=== AVAILABLE DATA ===
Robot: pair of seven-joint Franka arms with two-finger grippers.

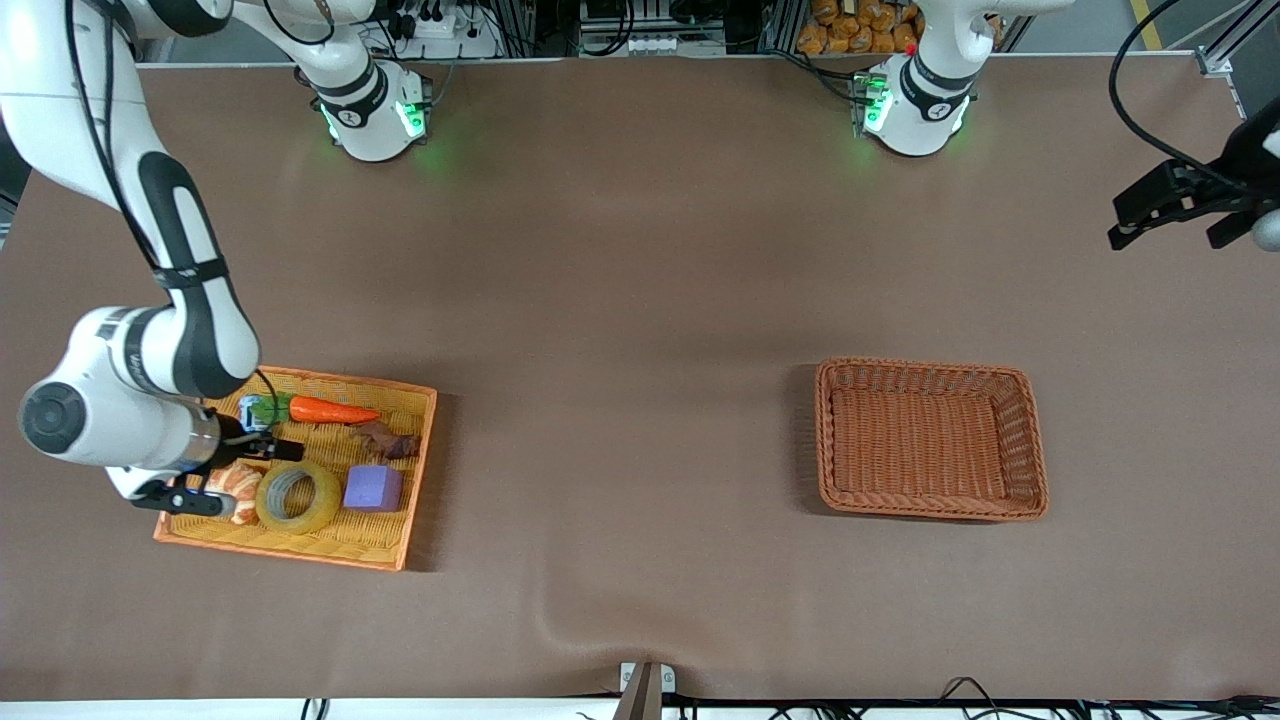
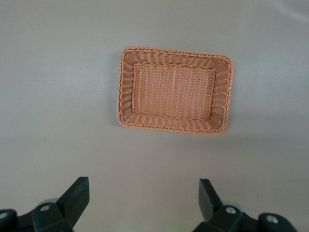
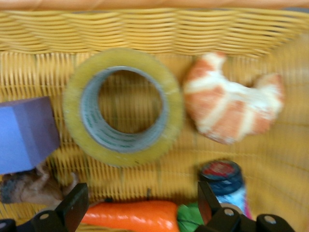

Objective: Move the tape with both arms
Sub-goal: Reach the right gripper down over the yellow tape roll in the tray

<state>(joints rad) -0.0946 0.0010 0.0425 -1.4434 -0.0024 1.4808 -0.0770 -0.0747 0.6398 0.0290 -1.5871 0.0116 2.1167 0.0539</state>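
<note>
Nearest the front camera of all the things on the counter, the tape lies flat in the yellow wicker tray, by the tray's camera-side wall; its pale core rings a hole through which the weave shows. Taking the front view as a clock face around the tape, a purple cube sits at 3 o'clock, just beside it, and a croissant at 9 o'clock, close against it. At about 12 o'clock lies an orange carrot with a green top, and at 1 o'clock a small brown lump I cannot identify. A small dark-capped bottle stands out in the right wrist view, beside the carrot's green end.

The right gripper hangs over the tray's croissant corner, its jaws wide apart and holding nothing. The tray rests toward the right arm's end of the counter, a broad brown sheet with a soft ripple near its camera-side edge.

Well apart, toward the left arm's end, sits an orange-brown wicker basket. The left gripper waits in the air over bare counter at that end, jaws spread and holding nothing.

Along the top edge, both arm bases glow green, with cables, power strips and metal framing past the counter.
</note>
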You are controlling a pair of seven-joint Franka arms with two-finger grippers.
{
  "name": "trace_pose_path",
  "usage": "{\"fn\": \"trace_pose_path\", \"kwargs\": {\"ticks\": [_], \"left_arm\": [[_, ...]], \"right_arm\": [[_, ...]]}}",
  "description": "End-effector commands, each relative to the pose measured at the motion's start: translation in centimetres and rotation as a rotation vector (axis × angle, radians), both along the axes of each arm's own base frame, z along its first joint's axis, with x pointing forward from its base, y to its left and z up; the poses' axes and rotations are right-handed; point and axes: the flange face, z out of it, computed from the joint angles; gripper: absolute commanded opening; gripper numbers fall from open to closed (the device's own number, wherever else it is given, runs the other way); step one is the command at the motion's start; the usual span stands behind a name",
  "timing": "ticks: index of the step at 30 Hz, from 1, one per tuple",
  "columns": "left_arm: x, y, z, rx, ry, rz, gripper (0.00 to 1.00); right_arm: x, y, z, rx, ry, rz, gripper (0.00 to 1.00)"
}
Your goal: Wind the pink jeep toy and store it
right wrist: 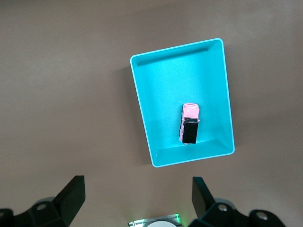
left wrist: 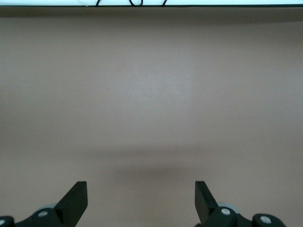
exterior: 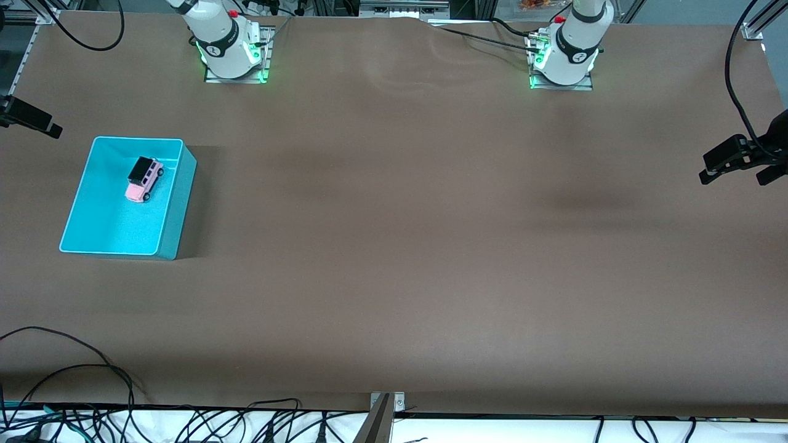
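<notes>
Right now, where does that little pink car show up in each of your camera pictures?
Front view: the pink jeep toy sits in the turquoise bin, toward the right arm's end of the table.
Left wrist view: not in it; only bare table.
Right wrist view: the toy sits inside the bin.
Shared landmark: the bin.

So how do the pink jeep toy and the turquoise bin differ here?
The pink jeep toy is tiny; the turquoise bin is far larger and holds it. The jeep is light pink with a black roof, while the bin is one plain turquoise. The jeep lies askew to the bin's walls, in the part of the bin farther from the front camera. Both sit toward the right arm's end of the table.
</notes>
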Motion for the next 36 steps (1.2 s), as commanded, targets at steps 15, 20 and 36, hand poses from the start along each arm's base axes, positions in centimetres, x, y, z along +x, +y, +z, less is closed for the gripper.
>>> {"fn": "trace_pose_path", "kwargs": {"ticks": [15, 20, 36], "left_arm": [[-0.8, -0.3, 0.5, -0.014, -0.004, -0.014, 1.00], [-0.8, -0.3, 0.5, -0.014, -0.003, -0.014, 1.00], [-0.8, -0.4, 0.5, -0.014, -0.003, -0.014, 1.00]], "right_arm": [[0.1, 0.1, 1.0, 0.021, -0.006, 0.042, 1.00], [0.3, 0.3, 0.8, 0.021, -0.004, 0.039, 1.00], [0.6, 2.5, 0.8, 0.015, -0.003, 0.066, 1.00]]}}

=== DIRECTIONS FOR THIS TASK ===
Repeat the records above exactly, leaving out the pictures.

=== ANSWER BELOW ===
Robot: pair of seven-joint Franka arms with two-finger grippers.


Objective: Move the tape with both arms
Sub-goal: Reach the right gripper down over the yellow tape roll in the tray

<state>(joints rad) -0.0946 0.0010 0.0425 -1.4434 -0.0024 1.4808 -0.0770 -0.0747 0.6398 0.0290 -1.5871 0.0116 2.1167 0.0539</state>
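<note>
Nearest the front camera of all the things on the counter, the tape lies flat in the yellow wicker tray, by the tray's camera-side wall; its pale core rings a hole through which the weave shows. Taking the front view as a clock face around the tape, a purple cube sits at 3 o'clock, just beside it, and a croissant at 9 o'clock, close against it. At about 12 o'clock lies an orange carrot with a green top, and at 1 o'clock a small brown lump I cannot identify. A small dark-capped bottle stands out in the right wrist view, beside the carrot's green end.

The right gripper hangs over the tray's croissant corner, its jaws wide apart and holding nothing. The tray rests toward the right arm's end of the counter, a broad brown sheet with a soft ripple near its camera-side edge.

Well apart, toward the left arm's end, sits an orange-brown wicker basket. The left gripper waits in the air over bare counter at that end, jaws spread and holding nothing.

Along the top edge, both arm bases glow green, with cables, power strips and metal framing past the counter.
</note>
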You are controlling a pair of seven-joint Franka arms with two-finger grippers.
{
  "name": "trace_pose_path",
  "usage": "{\"fn\": \"trace_pose_path\", \"kwargs\": {\"ticks\": [_], \"left_arm\": [[_, ...]], \"right_arm\": [[_, ...]]}}",
  "description": "End-effector commands, each relative to the pose measured at the motion's start: translation in centimetres and rotation as a rotation vector (axis × angle, radians), both along the axes of each arm's own base frame, z along its first joint's axis, with x pointing forward from its base, y to its left and z up; the poses' axes and rotations are right-handed; point and axes: the flange face, z out of it, computed from the joint angles; gripper: absolute commanded opening; gripper numbers fall from open to closed (the device's own number, wherever else it is given, runs the other way); step one is the command at the motion's start; the usual span stands behind a name",
  "timing": "ticks: index of the step at 30 Hz, from 1, one per tuple",
  "columns": "left_arm: x, y, z, rx, ry, rz, gripper (0.00 to 1.00); right_arm: x, y, z, rx, ry, rz, gripper (0.00 to 1.00)"
}
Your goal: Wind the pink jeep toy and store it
right wrist: 
left wrist: 
exterior: 
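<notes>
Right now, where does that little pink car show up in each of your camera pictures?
Front view: the pink jeep toy sits in the turquoise bin, toward the right arm's end of the table.
Left wrist view: not in it; only bare table.
Right wrist view: the toy sits inside the bin.
Shared landmark: the bin.

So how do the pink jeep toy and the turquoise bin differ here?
The pink jeep toy is tiny; the turquoise bin is far larger and holds it. The jeep is light pink with a black roof, while the bin is one plain turquoise. The jeep lies askew to the bin's walls, in the part of the bin farther from the front camera. Both sit toward the right arm's end of the table.
</notes>
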Motion for the next 36 steps (1.2 s), as commanded, targets at steps 15, 20 and 36, hand poses from the start along each arm's base axes, positions in centimetres, x, y, z along +x, +y, +z, less is closed for the gripper.
>>> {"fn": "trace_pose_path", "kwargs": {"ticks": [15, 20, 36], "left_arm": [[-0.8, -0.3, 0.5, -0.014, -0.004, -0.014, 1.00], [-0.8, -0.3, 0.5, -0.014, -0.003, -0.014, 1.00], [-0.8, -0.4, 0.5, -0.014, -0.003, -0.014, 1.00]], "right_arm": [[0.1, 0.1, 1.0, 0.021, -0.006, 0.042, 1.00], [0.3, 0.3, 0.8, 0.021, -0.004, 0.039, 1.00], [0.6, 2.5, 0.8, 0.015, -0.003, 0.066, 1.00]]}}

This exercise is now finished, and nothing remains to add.